The requirements will be the following:

  • 2015-02-12 and 2016-02-12: difference 1 year
  • 2015-02-12 and 2017-02-12: difference 2 years
  • 2016-02-29 and 2018-02-28: difference 2 years
  • 2016-02-29 and 2020-02-29: difference 4 years

The above should cover all edge cases. It means that adding exactly one year to the leap day of a leap year (for example February 29, 2016) will return February 28 (2017 as per the example). Most frameworks (Joda and .NET, which I checked) handle it this way.
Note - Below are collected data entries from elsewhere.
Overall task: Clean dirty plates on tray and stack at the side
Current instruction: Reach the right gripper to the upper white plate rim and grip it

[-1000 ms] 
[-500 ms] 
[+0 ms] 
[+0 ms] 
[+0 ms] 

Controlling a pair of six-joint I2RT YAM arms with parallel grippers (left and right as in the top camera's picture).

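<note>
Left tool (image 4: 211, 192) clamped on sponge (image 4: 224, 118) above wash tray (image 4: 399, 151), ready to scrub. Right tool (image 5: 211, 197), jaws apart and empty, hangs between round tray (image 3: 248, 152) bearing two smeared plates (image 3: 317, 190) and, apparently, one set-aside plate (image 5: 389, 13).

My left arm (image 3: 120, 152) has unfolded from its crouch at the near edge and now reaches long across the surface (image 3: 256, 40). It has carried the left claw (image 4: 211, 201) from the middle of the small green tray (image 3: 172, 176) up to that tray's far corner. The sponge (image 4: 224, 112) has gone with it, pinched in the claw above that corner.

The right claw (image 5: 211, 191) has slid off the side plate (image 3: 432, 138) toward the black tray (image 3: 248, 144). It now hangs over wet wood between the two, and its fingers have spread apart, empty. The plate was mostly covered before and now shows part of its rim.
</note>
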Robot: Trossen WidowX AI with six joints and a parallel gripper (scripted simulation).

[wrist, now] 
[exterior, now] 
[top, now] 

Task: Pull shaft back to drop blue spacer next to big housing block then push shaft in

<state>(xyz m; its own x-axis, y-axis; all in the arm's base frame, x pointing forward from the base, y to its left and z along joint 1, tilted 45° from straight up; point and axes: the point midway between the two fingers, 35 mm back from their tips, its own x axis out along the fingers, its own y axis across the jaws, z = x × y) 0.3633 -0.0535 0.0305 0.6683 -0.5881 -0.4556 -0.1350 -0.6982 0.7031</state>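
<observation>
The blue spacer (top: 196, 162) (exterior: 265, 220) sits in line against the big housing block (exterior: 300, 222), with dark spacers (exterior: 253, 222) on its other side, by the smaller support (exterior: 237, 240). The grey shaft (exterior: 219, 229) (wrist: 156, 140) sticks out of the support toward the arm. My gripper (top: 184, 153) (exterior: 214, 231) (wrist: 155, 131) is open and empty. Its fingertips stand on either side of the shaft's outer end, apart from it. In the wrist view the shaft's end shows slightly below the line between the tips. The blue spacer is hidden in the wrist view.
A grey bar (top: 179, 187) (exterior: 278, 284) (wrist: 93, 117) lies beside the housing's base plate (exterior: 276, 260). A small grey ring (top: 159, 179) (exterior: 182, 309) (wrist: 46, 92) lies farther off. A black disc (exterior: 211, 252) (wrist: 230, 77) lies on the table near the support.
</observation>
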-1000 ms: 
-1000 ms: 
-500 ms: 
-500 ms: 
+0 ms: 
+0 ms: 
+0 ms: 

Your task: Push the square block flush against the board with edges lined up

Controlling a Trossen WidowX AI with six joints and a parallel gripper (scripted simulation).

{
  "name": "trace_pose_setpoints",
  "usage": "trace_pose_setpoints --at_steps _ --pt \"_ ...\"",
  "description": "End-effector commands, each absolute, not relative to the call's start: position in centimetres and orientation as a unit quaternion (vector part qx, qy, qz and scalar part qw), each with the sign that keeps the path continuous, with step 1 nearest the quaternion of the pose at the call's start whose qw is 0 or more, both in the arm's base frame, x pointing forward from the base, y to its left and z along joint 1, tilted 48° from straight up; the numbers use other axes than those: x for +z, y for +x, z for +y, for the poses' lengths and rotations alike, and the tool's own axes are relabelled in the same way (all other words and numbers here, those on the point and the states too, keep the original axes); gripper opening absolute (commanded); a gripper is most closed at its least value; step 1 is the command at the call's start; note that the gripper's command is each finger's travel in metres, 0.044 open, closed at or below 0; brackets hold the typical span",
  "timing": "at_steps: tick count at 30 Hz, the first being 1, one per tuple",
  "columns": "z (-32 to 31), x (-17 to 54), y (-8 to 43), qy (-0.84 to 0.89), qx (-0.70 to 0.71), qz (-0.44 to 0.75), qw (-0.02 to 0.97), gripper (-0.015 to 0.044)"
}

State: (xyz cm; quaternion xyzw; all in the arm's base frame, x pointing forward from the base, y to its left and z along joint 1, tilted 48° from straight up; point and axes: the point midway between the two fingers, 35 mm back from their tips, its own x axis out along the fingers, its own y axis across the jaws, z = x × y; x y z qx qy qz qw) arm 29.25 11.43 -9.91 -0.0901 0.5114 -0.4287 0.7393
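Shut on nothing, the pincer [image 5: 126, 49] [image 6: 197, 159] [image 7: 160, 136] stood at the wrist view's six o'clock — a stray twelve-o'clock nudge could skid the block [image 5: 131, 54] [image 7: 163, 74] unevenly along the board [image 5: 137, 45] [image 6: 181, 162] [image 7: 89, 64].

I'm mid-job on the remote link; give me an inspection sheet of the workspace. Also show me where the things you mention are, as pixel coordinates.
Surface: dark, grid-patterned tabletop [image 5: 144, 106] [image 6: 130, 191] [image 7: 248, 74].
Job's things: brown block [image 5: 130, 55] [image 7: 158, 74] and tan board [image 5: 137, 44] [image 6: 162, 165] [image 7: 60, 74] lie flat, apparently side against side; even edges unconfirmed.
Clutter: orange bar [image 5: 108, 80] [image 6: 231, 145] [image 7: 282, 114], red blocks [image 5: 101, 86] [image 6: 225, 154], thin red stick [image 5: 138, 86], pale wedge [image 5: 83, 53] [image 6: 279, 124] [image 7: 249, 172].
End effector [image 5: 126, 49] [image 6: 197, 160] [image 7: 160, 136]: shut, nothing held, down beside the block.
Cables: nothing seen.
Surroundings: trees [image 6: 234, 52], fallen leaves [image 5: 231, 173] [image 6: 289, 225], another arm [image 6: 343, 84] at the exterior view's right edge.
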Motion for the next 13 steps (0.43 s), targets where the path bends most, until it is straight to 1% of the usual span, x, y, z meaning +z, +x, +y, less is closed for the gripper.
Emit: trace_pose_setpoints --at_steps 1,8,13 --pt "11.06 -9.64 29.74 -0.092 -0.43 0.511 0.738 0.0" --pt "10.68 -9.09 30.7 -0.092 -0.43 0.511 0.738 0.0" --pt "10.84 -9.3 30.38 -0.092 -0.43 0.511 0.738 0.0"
One would expect that adding one year to the leap day (for ex. February 29, 2016) should yield March 1 instead of February 28 because 2016 has 366 days and the day which would have been February 29 in the next year is March 1, but it doesn't seem to be the case in the different implementations I saw.

I would suggest you stick to the frameworks' way of doing things.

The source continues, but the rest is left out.